SENTI-202 for the Treatment of Acute Myeloid Leukemia (AML)
AML: A Significant Unmet Medical Need
Almost 10% of new cancer cases in the United States each year are hematologic malignancies, including leukemia, lymphoma and myeloma. AML is a type of acute leukemia characterized by an accumulation of malignant immature white blood cells. It is the most common type of acute leukemia in adults, constituting 80% to 85% of cases, and is the second most common—as well as the deadliest—in children. Due to the absence of highly efficacious therapies, AML has poor prognosis with a low five-year survival rate at just 30.5%.
SENTI-202 Product Design
SENTI-202 is a potential first-in-class Logic Gated off-the-shelf chimeric antigen receptor natural killer (CAR-NK) investigational cell therapy. It has been designed to incorporate three chimeric proteins using a Logic Gated Gene Circuit to address the key limitation of NK cellular therapies evaluated in clinical trials. This includes a bivalent (OR gate) activating CAR (aCAR) that is triggered independently by either one or both CD33 (validated AML target) and/or FLT3.
SENTI-202 includes a NOT gate in the Gene Circuit or an inhibitory CAR (iCAR) to protect the healthy cells from potential aCAR-mediated on-target/off-tumor toxicity to augment the NK cell’s inherent healthy cell protective activities. The iCAR is designed to recognize the healthy cell surface protein endomucin (EMCN). EMCN was chosen as the protective antigen using a multi-step unbiased bioinformatics pipeline designed to identify a cell surface antigen specifically expressed on healthy cells but absent on AML tumor cells.
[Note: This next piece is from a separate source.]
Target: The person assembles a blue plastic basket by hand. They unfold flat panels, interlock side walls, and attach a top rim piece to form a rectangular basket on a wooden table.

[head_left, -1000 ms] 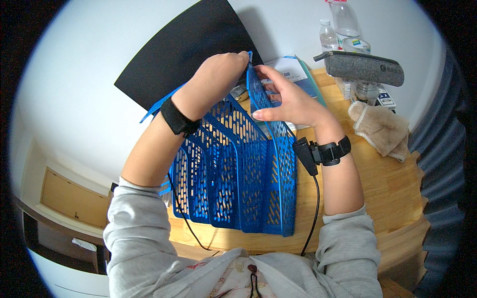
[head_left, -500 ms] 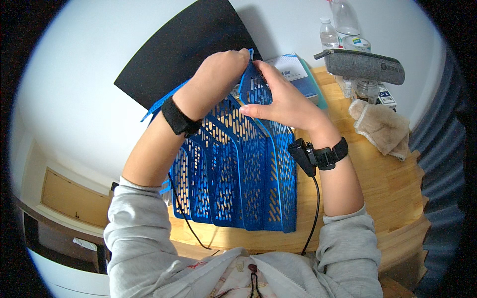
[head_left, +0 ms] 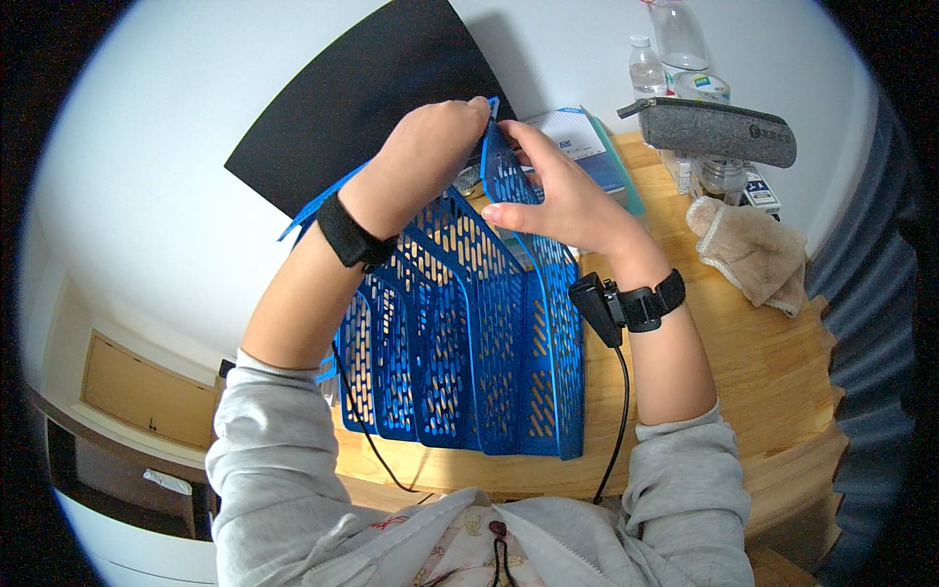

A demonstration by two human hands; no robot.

SENTI-202 Clinical Trial Design
The Phase 1 clinical trial of SENTI-202 is enrolling across multiple sites in the United States and Australia (NCT06325748). The study evaluates two dose levels of SENTI-202 (1 billion and 1.5 billion CAR NK cells per dose) administered as three weekly doses (days 0, 7, 14) of a 28 day cycle following fludarabine/cytarabine (Ara-C) based lymphodepletion in patients with relapsed or refractory CD33 and/or FLT3 hematologic malignancies including AML. Multiple cycles are permitted per protocol.
Clinical Trial Access
At Senti Bio, we are committed to ensuring the safety of the patients who take part in our clinical trials and to upholding the highest ethical, scientific, and clinical standards in all our research initiatives.
Clinical studies are an important part of the drug discovery process and a critical research tool for advancing patient care and bringing new medicines to patients and families who need them. Enrollment in one of our clinical studies is the primary way in which we can provide patients access to our investigational drugs prior to their potential approval by regulatory authorities, such as the United States Food and Drug Administration (FDA). Clinical studies are required to demonstrate that an investigational medicine meets necessary safety and effectiveness standards before it is approved and becomes commercially available to the public. Patients who participate in clinical studies help advance new scientific discoveries and make better future treatments possible.
Senti sponsored clinical trials are designed and conducted in accordance with applicable laws and regulations, as well as recognized medical and ethical standards so that the health, well-being, and safety of research participants are protected.
For more information about the SENTI-202 clinical trial, please click here.
If you are a patient or an investigator interested in one of our clinical trials, please e-mail info@sentibio.com. Thank you for your interest in Senti Bio!
SENTI-301A for the Treatment of GPC3 positive solid tumors, such as Hepatocellular Carcinoma (HCC)
SENTI-301A is a multi-armed off-the-shelf healthy donor derived chimeric antigen receptor natural killer (CAR-NK) cell therapy product candidate designed for the treatment of GPC3 positive tumors. SENTI-301A is armed with our proprietary crIL-15 Gene Circuit, intended to simultaneously stimulate surrounding immune cells and promote NK cell expansion, persistence and tumor killing.
In partnership with Celest Therapeutics, we anticipate initiating clinical studies in China in patients with hepatocellular carcinoma (HCC) in 2024.